Estates Law and Ancient Rome

Estates Law and Ancient Rome

Few histories are as rich and riveting as the history of Ancient Rome, from the uncertain rise of the Roman Republic to the terrible civil wars that brought its ruin, and from the mad reigns of all-powerful Caesars to the eventual collapse of the Roman Empire, owing, generally, to invasions from without and corruption from within. Its history also shows us many of the roots of our legal traditions, including – as will be the focus of this blog – some precursors to modern-day estates law.

Witnessing Wills

In his biography of Coriolanus, the ancient historian Plutarch says:

“It was customary with the Romans of that age, when they were moving into battle array, and were on the point of taking up their bucklers, and girding their coats about them, to make at the same time an unwritten will, or verbal testament, and to name who should be their heirs, in the hearing of three or four witnesses.”

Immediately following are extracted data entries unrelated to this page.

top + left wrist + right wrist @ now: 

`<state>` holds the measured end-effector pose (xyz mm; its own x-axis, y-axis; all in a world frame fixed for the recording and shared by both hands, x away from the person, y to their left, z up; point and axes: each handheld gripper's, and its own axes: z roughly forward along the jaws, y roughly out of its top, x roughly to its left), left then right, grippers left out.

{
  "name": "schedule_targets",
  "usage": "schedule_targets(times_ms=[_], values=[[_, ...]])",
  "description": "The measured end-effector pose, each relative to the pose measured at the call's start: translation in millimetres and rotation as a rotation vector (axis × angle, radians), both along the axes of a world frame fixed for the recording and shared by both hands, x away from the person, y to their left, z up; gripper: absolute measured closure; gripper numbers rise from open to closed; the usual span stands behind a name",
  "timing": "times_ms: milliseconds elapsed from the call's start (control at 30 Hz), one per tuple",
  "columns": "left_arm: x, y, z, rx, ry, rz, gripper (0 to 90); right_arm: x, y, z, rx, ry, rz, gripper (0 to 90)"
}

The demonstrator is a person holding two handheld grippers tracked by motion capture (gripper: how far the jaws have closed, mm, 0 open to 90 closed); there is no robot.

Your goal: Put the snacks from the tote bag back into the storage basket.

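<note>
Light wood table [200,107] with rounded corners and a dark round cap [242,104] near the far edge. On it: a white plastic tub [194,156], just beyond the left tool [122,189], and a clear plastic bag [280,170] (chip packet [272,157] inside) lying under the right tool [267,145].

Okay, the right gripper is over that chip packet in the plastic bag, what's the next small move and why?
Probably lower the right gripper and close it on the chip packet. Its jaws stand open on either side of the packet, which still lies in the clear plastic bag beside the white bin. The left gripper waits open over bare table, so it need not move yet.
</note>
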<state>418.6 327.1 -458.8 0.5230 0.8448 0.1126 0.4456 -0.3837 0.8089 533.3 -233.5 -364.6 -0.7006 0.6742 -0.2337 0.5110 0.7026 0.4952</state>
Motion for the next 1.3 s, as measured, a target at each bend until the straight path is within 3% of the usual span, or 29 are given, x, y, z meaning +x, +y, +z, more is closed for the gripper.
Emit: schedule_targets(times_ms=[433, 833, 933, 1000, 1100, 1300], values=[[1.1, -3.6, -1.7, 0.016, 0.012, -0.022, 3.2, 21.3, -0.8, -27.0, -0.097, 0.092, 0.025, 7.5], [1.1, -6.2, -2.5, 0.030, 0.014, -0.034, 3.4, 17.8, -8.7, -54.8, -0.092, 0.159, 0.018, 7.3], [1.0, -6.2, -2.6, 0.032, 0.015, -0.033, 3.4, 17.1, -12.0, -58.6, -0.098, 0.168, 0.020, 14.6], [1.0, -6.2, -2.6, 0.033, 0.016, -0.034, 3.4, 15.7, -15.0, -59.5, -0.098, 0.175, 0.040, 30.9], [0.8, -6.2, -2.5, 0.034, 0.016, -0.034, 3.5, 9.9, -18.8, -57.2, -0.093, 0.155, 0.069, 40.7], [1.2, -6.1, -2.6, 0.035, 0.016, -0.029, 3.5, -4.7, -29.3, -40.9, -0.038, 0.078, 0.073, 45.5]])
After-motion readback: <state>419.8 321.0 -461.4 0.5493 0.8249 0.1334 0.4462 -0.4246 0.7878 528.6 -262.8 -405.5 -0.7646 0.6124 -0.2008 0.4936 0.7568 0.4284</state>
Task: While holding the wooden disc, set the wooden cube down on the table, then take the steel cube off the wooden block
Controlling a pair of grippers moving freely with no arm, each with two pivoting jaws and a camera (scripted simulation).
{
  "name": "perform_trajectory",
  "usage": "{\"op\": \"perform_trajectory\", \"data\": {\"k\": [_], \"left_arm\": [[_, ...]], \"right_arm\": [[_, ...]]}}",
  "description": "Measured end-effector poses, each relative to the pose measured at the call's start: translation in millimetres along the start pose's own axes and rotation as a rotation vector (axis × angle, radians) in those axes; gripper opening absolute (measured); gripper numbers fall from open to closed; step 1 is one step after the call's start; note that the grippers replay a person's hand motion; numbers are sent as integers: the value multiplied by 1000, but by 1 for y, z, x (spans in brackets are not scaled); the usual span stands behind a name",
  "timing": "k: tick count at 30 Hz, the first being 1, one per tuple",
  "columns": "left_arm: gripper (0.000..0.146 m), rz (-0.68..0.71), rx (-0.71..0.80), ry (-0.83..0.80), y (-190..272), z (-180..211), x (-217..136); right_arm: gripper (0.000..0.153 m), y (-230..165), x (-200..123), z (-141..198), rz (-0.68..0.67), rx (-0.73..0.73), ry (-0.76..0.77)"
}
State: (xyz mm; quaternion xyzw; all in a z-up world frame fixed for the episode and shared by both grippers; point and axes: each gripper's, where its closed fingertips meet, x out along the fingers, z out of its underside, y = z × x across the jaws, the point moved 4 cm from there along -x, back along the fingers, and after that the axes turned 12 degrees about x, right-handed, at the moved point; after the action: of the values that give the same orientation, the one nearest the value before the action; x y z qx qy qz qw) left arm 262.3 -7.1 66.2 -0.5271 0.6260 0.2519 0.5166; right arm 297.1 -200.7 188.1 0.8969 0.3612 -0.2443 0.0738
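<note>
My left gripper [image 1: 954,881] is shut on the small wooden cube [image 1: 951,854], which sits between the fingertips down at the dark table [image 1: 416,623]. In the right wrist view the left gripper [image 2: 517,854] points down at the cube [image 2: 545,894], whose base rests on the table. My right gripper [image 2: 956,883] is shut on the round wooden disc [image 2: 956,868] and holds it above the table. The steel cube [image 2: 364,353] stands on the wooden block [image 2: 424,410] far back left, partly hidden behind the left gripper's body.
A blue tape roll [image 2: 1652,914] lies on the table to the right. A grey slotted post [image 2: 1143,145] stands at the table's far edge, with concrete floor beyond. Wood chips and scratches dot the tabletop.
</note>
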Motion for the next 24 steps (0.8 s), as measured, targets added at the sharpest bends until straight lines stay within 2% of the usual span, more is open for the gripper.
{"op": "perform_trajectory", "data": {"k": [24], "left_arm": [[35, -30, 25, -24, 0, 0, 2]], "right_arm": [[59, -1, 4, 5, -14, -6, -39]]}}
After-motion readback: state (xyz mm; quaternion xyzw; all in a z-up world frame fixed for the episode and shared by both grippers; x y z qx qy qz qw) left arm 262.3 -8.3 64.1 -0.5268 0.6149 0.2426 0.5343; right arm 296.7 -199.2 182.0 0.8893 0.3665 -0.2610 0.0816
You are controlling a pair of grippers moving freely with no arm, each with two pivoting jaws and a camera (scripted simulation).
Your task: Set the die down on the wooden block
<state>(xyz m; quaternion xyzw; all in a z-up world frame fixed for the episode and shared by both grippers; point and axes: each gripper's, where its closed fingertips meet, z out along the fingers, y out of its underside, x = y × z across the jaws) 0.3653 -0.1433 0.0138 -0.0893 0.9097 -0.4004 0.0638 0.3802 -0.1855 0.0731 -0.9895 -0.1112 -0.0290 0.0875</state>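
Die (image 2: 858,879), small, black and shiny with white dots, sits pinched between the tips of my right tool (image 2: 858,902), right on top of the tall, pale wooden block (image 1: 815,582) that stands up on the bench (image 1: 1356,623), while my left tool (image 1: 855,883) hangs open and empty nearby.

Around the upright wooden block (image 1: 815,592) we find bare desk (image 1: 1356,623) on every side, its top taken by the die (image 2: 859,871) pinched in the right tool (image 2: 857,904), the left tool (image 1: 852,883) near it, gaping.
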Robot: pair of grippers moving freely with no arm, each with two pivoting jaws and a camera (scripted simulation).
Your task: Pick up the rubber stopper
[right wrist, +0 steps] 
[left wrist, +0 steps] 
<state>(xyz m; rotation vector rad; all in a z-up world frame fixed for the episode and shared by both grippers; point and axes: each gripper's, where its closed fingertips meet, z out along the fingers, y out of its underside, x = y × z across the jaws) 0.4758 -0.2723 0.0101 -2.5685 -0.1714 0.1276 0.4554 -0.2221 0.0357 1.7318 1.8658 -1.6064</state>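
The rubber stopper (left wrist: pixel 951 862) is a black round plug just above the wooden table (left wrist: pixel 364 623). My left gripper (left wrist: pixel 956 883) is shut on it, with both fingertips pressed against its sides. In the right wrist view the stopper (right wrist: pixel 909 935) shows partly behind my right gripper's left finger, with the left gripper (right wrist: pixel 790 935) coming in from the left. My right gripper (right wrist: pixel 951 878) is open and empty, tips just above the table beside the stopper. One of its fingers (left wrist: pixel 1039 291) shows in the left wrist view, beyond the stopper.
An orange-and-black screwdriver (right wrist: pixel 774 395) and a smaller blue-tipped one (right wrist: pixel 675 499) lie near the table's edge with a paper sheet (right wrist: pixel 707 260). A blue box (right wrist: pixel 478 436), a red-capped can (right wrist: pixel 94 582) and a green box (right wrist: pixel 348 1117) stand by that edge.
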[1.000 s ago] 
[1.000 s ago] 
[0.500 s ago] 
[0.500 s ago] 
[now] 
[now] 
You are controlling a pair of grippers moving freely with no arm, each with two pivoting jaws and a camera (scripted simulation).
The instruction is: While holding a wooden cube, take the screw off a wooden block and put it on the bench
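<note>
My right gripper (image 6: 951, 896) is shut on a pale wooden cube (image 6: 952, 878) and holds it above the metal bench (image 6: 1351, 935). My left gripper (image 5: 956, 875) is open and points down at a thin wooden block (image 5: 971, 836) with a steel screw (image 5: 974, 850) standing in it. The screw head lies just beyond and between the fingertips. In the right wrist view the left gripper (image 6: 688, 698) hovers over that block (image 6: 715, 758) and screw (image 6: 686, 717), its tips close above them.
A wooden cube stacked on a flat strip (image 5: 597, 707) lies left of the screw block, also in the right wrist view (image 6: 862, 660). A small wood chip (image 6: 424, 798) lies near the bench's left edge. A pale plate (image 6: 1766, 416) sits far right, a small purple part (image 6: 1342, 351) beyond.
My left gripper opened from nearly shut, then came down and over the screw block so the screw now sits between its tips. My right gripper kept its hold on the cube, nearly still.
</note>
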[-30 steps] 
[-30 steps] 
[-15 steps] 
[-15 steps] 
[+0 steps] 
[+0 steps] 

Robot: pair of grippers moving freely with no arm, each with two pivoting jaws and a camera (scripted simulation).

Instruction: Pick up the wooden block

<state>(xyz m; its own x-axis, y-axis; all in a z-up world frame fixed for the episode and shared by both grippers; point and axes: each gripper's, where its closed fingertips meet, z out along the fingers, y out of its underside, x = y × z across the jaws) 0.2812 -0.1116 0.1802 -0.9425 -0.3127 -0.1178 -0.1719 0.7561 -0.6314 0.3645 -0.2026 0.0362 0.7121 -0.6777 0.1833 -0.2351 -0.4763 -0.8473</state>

Ontario’s Succession Law Reform Act only requires two witnesses for proper execution of a will (section 4), although soldiers on active service may proceed by writing their wills without witnesses (section 5).

Capacity

In Ontario, we have instruments at our disposal to prevent or reverse dispositions tainted by incapacity. One may challenge an incapable testator’s will, or one may pre-empt abuse or needless loss with a guardianship application. In Ancient Rome, similarly, those individuals who attempted to give away everything they possessed (what we might call a “spendthrift” the Romans called a “prodigus”) were dealt with as though they suffered from a distemper of the mind.

Inheritance Taxes

Under Augustus – of whom it was justly said that he “made a desert and called it peace” – an inheritance tax of 5% was introduced (with some restrictions, such as that it applied only to well-off individuals). A little over a century later, the Emperor Severus increased this inheritance imposition to 10%. While these figures may seem high (or not high enough, depending on where you stand), they may be much lower than inheritance taxes elsewhere, such as in the United States, United Kingdom, France, Japan and South Korea. In Ontario we do not have an inheritance tax, but there are inheritance-like taxes, like capital gains taxes and probate taxes.

Gifting

There is a marked difference between Ancient Rome and our common law system with respect to gifting between spouses. Unlike modern Ontario, wherein couples often use joint tenancy as a tax-saving estates planning strategy, Roman spouses were prohibited from gifting to one another. While the rationale for this law is moot, it was likely intended to keep apart the property of each spouse’s bloodline.

Testamentary Freedom

The Romans, as well as their civil-law descendants of today, operated under what has become known as “forced heirship”, whereby testators are legally required to give to their children. As a previous blog notes, in modern France, a parent with one child must give that child one-half of his or her property. In Rome, the historian Gibbon says that “if the father bequeathed to his son the fourth part of his estate, he removed all ground of legal complaint”. This is in stark contrast to the common law, in which testators may plan their estates with near-total freedom.

Thank you for reading and enjoy the rest of your day!